Saved data entries
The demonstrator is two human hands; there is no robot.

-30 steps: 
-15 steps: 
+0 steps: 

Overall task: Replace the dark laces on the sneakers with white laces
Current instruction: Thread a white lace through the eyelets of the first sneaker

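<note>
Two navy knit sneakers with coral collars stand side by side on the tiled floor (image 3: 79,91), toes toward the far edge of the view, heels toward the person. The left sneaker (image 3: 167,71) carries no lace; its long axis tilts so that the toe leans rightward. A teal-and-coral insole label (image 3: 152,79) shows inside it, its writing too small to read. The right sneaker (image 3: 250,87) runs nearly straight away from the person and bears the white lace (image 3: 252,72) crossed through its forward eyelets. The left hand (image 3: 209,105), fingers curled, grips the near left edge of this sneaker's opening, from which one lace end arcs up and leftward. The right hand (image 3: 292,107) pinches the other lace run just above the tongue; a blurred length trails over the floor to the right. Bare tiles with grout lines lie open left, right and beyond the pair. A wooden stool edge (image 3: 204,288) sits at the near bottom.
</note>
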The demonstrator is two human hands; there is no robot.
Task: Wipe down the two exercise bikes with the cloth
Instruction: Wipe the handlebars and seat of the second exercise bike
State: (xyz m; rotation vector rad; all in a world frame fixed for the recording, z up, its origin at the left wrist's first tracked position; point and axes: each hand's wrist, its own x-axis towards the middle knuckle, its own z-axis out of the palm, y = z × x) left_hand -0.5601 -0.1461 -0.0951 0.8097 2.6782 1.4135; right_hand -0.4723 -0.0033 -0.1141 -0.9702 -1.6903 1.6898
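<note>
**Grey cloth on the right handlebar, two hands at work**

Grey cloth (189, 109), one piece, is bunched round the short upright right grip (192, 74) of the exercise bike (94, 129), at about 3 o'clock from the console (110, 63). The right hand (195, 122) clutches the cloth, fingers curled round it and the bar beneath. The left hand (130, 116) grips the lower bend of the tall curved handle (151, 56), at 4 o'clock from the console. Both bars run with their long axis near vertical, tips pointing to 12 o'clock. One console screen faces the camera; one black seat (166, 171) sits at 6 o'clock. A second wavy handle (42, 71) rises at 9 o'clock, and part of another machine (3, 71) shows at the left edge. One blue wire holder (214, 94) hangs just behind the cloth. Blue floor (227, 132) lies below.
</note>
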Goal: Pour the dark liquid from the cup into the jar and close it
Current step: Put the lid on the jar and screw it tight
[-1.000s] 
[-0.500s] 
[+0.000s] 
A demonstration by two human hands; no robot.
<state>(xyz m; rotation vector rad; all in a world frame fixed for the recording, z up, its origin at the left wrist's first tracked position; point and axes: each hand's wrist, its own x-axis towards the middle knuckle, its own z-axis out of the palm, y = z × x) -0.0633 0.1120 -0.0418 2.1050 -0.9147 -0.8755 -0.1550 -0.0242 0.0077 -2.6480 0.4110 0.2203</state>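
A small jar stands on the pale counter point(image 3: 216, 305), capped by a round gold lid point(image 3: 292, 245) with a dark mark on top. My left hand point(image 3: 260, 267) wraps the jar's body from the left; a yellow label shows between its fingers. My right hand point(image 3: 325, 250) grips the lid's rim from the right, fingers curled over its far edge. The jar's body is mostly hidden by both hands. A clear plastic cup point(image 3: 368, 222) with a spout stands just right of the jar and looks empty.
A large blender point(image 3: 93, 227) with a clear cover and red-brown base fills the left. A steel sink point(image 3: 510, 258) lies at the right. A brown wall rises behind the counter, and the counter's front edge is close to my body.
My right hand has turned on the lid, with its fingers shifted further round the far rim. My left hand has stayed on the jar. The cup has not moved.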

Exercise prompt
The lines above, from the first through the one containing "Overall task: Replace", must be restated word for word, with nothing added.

Exercise answer
The demonstrator is two human hands; there is no robot.

-30 steps: 
-15 steps: 
+0 steps: 

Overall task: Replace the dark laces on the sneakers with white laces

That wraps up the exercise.